Scan the material and copy out each line where the word "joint" occurs.

COLLECTED MATERIAL:
-----

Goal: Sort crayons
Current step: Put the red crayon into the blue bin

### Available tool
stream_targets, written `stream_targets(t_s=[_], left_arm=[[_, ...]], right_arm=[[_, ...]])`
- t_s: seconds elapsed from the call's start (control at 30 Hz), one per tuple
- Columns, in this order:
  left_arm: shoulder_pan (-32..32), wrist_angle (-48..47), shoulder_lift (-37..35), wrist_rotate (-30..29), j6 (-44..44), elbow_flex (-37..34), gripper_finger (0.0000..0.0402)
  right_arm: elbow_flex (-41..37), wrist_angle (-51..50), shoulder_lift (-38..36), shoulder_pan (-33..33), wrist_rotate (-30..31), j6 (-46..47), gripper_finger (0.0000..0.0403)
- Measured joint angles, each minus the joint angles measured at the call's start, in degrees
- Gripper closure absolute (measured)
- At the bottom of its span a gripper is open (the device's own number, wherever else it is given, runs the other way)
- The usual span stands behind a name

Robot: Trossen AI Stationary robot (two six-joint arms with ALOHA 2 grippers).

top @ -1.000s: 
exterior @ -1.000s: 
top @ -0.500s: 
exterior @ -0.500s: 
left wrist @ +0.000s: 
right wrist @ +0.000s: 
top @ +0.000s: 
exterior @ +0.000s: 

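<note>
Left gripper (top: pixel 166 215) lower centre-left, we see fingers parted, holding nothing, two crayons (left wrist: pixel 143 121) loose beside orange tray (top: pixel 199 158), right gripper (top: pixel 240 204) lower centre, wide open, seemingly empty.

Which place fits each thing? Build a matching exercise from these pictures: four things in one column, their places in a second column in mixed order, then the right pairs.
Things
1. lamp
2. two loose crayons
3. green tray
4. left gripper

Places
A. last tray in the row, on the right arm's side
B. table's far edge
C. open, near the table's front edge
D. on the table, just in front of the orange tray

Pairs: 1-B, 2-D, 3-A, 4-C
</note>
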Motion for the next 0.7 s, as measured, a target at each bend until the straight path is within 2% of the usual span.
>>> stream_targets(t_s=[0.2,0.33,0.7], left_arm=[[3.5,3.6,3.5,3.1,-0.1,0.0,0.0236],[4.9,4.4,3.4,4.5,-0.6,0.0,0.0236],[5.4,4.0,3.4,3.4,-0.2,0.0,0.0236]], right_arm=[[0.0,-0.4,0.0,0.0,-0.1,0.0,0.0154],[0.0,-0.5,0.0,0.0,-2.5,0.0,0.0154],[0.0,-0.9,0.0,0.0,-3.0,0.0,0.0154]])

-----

SOLUTION FOR THIS TASK:
- Measured joint angles, each minus the joint angles measured at the call's start, in degrees
Robot: Trossen AI Stationary robot (two six-joint arms with ALOHA 2 grippers).

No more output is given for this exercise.